TASK TO COMPLETE
The whole listing is to be restated word for word with no images.

GIVEN INFORMATION
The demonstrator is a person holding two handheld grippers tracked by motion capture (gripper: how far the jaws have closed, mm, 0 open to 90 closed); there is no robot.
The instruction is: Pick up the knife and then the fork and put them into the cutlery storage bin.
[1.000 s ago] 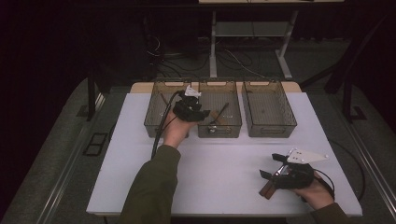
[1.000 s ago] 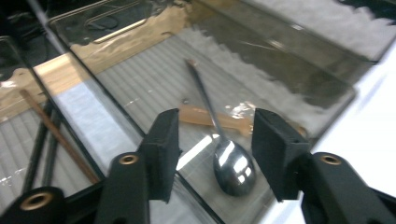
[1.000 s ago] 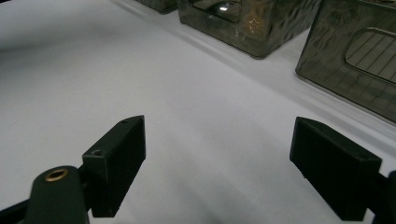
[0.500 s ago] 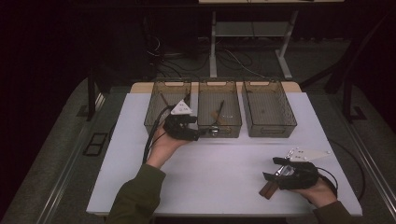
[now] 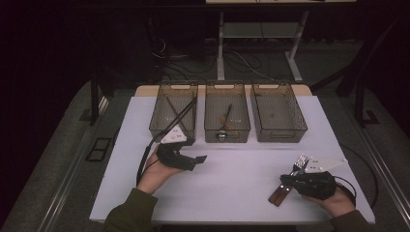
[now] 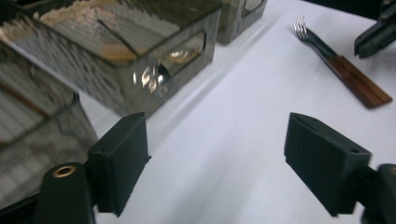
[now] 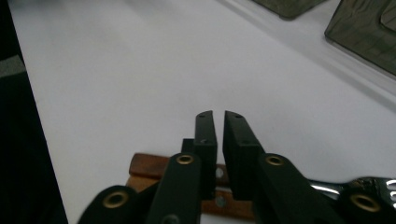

TASK RESULT
The demonstrator is a person holding two handheld grippers tracked by motion capture (gripper: how far the jaws have closed, mm, 0 open to 90 closed); there is no robot.
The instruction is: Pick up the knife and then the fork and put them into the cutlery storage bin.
[1.000 s ago] 
[1.000 s ago] 
[1.000 s ago] 
[0.500 s ago] 
[now] 
[now] 
[now] 

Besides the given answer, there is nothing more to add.